La méthadone a plutôt un effet neutre, c'est-à-dire qu'elle n'entraîne ni de somnolence ni d'euphorie. Lorsqu'elle est bien dosée et qu'elle couvre les symptômes de manque d'un usager d'héroïne, elle permet de se sentir dans un état normal pour se réinsérer.

Effet sur le cerveau

La méthadone est un agoniste des récepteurs opiacés qui agit principalement sur les récepteurs mu (μ).
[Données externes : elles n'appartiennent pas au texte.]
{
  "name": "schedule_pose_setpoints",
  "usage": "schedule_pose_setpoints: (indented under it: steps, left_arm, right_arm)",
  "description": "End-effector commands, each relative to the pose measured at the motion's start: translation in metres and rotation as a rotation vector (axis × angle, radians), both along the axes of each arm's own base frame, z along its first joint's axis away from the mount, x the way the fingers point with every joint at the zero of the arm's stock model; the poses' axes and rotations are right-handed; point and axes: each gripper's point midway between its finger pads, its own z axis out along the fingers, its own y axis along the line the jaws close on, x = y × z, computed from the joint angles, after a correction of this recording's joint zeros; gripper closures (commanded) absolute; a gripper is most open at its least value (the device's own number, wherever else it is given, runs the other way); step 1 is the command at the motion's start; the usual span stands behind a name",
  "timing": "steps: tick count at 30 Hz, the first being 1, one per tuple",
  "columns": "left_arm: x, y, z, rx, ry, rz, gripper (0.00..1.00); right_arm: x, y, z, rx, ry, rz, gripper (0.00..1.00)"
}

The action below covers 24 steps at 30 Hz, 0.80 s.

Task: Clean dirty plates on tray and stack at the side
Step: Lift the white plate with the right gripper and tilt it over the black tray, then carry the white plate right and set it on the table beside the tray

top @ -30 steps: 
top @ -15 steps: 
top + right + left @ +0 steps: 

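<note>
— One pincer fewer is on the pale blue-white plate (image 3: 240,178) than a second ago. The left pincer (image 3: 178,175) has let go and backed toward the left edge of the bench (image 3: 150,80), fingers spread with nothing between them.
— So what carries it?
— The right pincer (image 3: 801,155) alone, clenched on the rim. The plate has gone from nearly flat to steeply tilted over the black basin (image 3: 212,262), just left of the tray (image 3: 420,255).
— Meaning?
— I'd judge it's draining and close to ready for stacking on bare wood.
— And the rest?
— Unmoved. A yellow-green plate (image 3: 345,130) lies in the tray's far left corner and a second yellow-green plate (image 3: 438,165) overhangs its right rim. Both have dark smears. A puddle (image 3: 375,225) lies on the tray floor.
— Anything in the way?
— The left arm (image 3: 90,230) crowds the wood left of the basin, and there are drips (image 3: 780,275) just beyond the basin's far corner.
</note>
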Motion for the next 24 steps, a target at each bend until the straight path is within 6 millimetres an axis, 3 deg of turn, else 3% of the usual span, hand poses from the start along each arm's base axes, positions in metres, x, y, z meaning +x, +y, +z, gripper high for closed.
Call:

Elle ne provoque donc aucun effet euphorisant, même si elle a aussi des propriétés antalgiques et antitussives.

Effet euphorisant

La méthadone ne procure pas d'effet euphorisant, ce qui en fait son avantage dans le traitement de substitution des personnes dépendantes aux opiacés tels que l'héroïne.

Au bout de combien de temps surviennent les effets après la prise ?
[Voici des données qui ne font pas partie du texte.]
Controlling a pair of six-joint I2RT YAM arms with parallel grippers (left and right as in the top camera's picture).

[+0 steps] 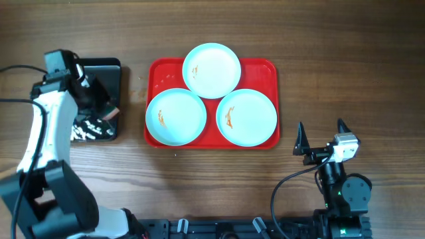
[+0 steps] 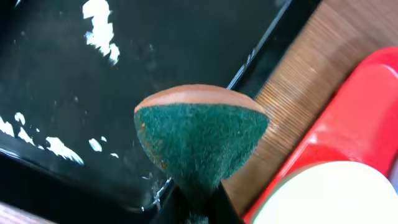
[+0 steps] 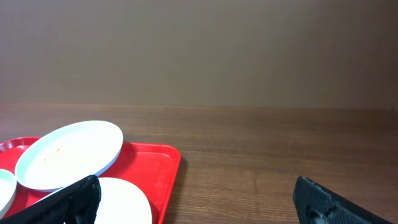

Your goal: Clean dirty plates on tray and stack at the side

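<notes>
Sponge pinched in my left gripper (image 1: 106, 111), all three plates on the red tray (image 1: 264, 68)

My left gripper has its fingers pressed together on the sponge (image 2: 199, 143), green scouring face outward, hanging over the right edge of the black tray (image 1: 106, 68). I take that as the pick-up spot, with the pad turned ready to scrub. The plates sit in a triangle and fill most of the tray: the top plate (image 1: 212, 70) overlaps the rims of the left plate (image 1: 176, 117) and the right plate (image 1: 247, 117), and each shows an orange smear. My right gripper (image 1: 321, 133) stands spread wide and empty on the table (image 1: 345, 53), just off the tray's right corner – probably kept there to steady or lift a plate. The left plate is nearest the sponge, but the top plate rests on it, so I judge the top one may need to come off first.
</notes>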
Les effets de la méthadone sont assez rapides après la prise, en général quelques minutes, en particulier pour la forme sirop qui permet de soulager rapidement les symptômes de manque dès qu'ils apparaissent.

Durée des effets

La méthadone a une demi-vie particulièrement longue, permettant à la personne traitée de ne ressentir aucun signe de manque aux opiacés pendant au moins 24 heures.
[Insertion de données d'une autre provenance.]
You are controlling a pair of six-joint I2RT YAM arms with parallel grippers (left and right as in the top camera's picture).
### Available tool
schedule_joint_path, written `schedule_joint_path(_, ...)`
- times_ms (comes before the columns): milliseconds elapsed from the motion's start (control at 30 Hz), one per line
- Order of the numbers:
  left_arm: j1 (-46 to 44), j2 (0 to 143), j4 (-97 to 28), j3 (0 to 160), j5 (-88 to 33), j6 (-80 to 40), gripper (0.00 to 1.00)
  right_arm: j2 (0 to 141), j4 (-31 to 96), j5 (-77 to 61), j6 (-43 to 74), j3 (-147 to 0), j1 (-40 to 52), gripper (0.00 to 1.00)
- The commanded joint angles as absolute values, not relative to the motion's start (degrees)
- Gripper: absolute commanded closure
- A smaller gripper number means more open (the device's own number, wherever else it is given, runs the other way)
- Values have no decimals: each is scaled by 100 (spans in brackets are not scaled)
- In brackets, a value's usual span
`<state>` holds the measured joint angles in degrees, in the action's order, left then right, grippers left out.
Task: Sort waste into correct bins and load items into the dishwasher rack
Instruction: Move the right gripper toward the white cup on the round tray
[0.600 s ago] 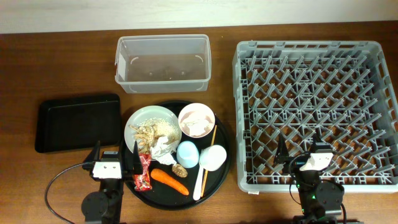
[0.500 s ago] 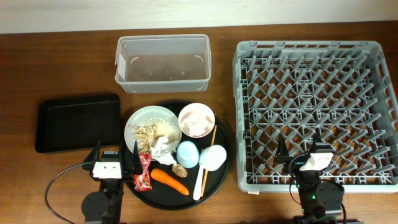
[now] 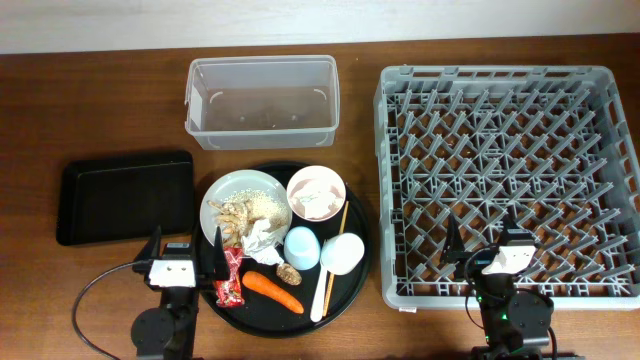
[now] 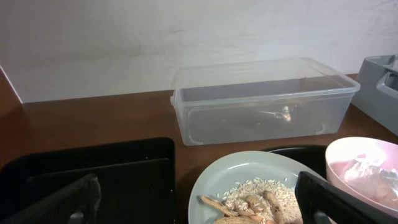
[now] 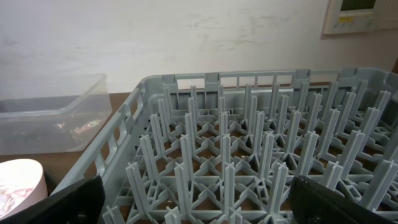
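Observation:
The round black tray [image 3: 355,285] holds a pale plate [image 3: 218,195] of rice and beige scraps [image 3: 245,208], a pinkish bowl [image 3: 316,192], a crumpled tissue [image 3: 262,240], a blue cup [image 3: 301,247], a white cup [image 3: 342,252], a white fork [image 3: 321,292], a carrot [image 3: 272,290], a brown lump [image 3: 289,273] and a red wrapper [image 3: 230,280]. My left gripper [image 3: 184,250] is open and empty at the tray's left edge, before the plate [image 4: 249,171]. My right gripper [image 3: 482,238] is open and empty over the grey rack's [image 3: 505,85] front edge.
The clear tub [image 3: 262,100] stands at the back, also in the left wrist view [image 4: 264,99]. The shallow black tray [image 3: 122,195] lies at the left. A thin wooden stick [image 3: 341,222] lies beside the bowl. The rack's pegs [image 5: 224,149] fill the right wrist view.

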<state>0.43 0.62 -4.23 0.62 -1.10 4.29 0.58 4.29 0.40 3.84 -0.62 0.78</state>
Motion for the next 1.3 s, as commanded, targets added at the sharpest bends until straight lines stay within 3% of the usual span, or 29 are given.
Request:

Sevrage : quels symptômes ?

Comme pour tous les opiacés, le sevrage de la méthadone, lorsqu'il est fait de façon prématurée et sans surveillance médicale, entraîne des symptômes de manque importants, comme des douleurs abdominales, des nausées, des vomissements, de la diarrhée, une insomnie, une accélération du rythme cardiaque, ainsi qu'une sensation de chair de poule. La personne ressent une forte anxiété, une agitation et une dépression. Les symptômes peuvent durer de 5 jours à une semaine et les plus intenses surviennent 24 à 48 heures après l'arrêt du médicament. Pour éviter cela, il est préférable de poursuivre son traitement avec l'encadrement d'un médecin, et de faire une diminution progressive de la dose de méthadone.

Comment réussir le sevrage ?

Dans un premier temps, la méthadone permet de réussir le sevrage de l'héroïne en permettant à l'usager de se réinsérer et d'éviter les complications de sa consommation. Il est toujours conseillé de poursuivre la même dose de méthadone sous forme sirop pendant la première année puis de passer à la forme gélule. Lorsque l'usager se sent suffisamment stabilisé dans sa vie, une décroissance progressive de la dose peut être proposée pendant plusieurs mois, voire plusieurs années. De cette façon, il met toutes les chances de son côté pour éviter un syndrome de sevrage, et une rechute de la consommation d'héroïne.

Méthadone et grossesse

D'après le CRAT (Centre de référence sur les agents tératogènes), la méthadone peut tout à fait être prescrite au cours de la grossesse et de l'allaitement. Il n'est donc pas justifié d'interrompre la méthadone en vue d'une grossesse ou en cours de grossesse car elle n'est pas pourvoyeuse de malformations. Au contraire, elle permet de stabiliser la patiente et d'éviter les effets de manque, lui permettant de poursuivre sa grossesse de façon plus sereine. Lors de l'accouchement, l'équipe médicale doit être informée du traitement par méthadone pour accueillir le nouveau-né dans les meilleures conditions car il peut souffrir d'un syndrome de manque pour lequel une prise de morphiniques pourra être proposée pendant quelques jours. Pendant l'allaitement, la quantité de méthadone ingérée dans le lait est faible, puisque l'enfant reçoit environ 3 % de la dose maternelle, ce qui ne pose aucun problème.

Mes conseils d'addictologue

La méthadone doit être débutée uniquement après l'apparition des premiers signes de manque. En cas de consommation concomitante avec l'héroïne, il existe un risque très important d'overdose. Ne comparez pas votre dosage de méthadone avec celui de quelqu'un d'autre, puisque chacun aura besoin de sa propre posologie pour trouver un équilibre et se soulager des symptômes de manque. Il n'y a pas de posologie maximale, c'est pourquoi il ne faut pas hésiter à demander à votre médecin d'augmenter la dose de méthadone si vous ressentez des symptômes de manque et une envie de consommer. Une fois que vous aurez trouvé le bon dosage, n'hésitez pas à le maintenir le plus longtemps possible pour mettre toutes les chances de votre côté.